EXERCISE GOAL:
Report each line of the listing below that holds "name".

-=-=-

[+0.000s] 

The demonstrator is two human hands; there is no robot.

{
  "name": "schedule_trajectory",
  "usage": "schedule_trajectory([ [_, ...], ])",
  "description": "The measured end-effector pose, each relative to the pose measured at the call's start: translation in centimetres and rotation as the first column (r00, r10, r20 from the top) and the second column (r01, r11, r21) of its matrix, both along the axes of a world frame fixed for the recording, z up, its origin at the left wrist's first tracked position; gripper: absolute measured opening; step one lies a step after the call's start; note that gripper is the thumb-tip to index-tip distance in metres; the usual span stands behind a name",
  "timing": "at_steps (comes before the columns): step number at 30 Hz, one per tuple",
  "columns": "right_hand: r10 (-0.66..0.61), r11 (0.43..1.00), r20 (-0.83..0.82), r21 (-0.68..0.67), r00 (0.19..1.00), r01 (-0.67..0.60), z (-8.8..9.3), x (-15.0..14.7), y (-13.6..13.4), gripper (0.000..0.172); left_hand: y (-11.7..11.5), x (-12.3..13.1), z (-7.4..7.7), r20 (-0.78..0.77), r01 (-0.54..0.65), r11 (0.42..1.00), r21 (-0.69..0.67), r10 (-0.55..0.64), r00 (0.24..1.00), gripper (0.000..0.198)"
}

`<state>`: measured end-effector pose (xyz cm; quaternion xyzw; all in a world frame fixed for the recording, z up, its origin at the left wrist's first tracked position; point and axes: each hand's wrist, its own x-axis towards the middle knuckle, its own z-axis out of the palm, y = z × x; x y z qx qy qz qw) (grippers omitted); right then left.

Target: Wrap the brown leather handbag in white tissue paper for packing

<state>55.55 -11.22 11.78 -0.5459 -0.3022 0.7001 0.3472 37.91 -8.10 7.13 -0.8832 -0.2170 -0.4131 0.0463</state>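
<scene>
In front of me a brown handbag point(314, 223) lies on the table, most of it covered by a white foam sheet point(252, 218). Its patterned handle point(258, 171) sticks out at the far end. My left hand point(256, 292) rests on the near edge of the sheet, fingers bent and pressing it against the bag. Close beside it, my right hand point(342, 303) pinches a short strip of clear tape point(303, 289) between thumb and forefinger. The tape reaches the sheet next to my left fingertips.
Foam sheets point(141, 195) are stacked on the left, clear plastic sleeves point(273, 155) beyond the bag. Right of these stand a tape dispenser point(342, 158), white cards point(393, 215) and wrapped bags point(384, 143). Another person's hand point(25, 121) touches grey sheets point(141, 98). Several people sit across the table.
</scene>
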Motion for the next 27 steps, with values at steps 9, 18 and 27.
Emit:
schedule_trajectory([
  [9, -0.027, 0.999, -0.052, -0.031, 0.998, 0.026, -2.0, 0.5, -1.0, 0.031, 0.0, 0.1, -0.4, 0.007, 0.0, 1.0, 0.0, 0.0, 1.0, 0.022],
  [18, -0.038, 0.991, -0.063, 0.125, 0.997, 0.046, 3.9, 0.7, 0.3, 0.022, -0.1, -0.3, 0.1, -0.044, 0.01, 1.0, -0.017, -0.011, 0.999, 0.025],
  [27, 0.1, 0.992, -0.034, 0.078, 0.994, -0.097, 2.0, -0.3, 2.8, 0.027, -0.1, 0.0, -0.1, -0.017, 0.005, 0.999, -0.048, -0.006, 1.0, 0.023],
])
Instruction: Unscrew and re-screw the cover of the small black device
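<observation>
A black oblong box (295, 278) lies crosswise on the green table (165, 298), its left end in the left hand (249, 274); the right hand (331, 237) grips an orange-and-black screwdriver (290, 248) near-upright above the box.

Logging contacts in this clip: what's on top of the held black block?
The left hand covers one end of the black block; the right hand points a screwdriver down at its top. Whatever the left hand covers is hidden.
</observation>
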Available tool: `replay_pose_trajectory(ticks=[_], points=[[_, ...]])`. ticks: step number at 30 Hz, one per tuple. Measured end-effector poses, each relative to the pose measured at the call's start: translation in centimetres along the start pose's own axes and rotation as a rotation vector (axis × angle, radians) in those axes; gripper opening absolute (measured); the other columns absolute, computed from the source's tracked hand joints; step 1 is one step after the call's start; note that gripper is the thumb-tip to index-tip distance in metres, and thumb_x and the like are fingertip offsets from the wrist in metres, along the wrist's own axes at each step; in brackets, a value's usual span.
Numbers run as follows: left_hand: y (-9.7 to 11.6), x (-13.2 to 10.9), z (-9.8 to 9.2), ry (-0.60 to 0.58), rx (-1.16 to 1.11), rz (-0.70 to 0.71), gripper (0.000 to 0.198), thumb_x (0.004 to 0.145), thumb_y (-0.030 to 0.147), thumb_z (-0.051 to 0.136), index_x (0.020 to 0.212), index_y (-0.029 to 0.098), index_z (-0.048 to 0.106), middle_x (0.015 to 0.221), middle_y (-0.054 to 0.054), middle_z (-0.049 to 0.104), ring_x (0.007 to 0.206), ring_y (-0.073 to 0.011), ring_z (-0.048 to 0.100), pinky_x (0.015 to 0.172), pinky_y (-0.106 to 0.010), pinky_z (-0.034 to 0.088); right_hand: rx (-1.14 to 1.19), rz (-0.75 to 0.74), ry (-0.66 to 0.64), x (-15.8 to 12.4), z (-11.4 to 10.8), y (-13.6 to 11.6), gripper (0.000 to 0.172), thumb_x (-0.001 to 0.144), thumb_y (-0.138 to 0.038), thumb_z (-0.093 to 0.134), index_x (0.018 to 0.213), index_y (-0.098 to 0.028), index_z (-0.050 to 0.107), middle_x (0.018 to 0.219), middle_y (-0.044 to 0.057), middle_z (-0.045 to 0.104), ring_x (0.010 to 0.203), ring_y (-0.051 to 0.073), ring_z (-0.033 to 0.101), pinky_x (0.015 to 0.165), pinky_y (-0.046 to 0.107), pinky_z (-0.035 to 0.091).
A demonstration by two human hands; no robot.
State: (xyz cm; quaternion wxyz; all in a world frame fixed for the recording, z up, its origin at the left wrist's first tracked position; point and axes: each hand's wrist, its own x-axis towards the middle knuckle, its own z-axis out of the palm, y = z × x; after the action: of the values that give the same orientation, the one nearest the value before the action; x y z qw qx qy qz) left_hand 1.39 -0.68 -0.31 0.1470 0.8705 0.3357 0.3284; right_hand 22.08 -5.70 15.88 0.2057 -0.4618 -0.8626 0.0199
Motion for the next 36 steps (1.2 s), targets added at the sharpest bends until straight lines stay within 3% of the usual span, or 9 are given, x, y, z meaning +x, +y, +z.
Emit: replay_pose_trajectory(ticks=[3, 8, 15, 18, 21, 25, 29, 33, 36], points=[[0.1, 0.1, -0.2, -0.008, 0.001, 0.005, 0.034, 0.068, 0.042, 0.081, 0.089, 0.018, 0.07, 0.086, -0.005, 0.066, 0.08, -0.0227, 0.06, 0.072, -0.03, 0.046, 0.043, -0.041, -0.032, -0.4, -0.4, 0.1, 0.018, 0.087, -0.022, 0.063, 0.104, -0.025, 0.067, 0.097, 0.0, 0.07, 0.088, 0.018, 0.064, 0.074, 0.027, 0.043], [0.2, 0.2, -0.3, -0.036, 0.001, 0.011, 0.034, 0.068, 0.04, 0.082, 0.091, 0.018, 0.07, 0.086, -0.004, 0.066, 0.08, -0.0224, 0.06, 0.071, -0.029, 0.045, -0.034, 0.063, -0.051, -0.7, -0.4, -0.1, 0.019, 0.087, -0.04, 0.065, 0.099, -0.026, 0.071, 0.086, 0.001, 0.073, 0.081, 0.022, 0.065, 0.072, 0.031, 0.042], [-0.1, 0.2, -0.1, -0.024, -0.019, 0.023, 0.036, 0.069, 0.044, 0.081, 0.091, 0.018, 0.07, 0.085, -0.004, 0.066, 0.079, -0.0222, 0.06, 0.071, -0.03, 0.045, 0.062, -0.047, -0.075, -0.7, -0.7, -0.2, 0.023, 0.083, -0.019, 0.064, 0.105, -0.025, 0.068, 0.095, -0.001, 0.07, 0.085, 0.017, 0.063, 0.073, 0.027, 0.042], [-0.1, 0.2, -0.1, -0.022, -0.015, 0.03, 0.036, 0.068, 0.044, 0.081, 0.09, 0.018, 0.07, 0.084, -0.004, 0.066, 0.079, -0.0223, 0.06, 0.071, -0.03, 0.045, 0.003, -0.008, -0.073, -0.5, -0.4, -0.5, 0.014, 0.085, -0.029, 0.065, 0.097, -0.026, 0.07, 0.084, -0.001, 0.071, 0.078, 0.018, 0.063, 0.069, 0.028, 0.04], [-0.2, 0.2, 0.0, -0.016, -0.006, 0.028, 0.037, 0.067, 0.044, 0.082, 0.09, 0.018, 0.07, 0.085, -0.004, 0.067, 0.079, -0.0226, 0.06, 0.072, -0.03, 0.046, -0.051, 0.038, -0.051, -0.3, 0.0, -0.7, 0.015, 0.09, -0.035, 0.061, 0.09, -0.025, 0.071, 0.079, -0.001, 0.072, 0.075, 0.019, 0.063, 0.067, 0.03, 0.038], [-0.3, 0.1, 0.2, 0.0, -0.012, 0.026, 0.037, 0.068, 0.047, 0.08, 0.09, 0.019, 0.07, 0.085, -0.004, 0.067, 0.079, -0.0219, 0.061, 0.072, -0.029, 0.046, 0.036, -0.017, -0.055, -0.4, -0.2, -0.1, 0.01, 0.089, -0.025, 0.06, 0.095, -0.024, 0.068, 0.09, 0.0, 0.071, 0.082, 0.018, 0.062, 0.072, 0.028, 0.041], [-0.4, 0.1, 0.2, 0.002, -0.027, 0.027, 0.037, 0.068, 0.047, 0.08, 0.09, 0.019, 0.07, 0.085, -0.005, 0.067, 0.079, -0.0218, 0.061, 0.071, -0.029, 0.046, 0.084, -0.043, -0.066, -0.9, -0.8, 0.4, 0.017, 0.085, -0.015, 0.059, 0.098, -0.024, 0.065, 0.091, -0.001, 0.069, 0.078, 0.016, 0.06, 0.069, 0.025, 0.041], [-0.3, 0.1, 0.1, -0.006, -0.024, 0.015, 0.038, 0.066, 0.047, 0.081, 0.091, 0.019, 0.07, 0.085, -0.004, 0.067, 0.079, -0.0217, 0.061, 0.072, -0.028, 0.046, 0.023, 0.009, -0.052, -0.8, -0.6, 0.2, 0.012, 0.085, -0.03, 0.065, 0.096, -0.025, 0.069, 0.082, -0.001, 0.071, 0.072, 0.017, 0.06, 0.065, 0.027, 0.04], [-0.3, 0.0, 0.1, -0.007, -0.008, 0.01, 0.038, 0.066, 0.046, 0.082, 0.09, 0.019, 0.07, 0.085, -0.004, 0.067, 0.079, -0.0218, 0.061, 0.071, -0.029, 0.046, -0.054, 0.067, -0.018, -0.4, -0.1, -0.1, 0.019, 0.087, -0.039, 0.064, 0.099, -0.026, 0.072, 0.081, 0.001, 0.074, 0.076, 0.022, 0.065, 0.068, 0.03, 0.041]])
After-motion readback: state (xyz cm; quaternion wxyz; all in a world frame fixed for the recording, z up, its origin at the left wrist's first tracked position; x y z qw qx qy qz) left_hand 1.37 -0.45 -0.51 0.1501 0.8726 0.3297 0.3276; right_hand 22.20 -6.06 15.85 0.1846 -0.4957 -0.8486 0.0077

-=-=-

OUTPUT FOR THIS EXERCISE:
  "name": "schedule_trajectory",
  "description": "The measured end-effector pose, each relative to the pose measured at the call's start: translation in centimetres and rotation as the first column (r00, r10, r20 from the top) and the second column (r01, r11, r21) of its matrix, both along the axes of a world frame fixed for the recording, z up, its origin at the left wrist's first tracked position; gripper: absolute measured opening; step one lies a step after the call's start; note that gripper is the thumb-tip to index-tip distance in metres; the usual span stands behind a name",

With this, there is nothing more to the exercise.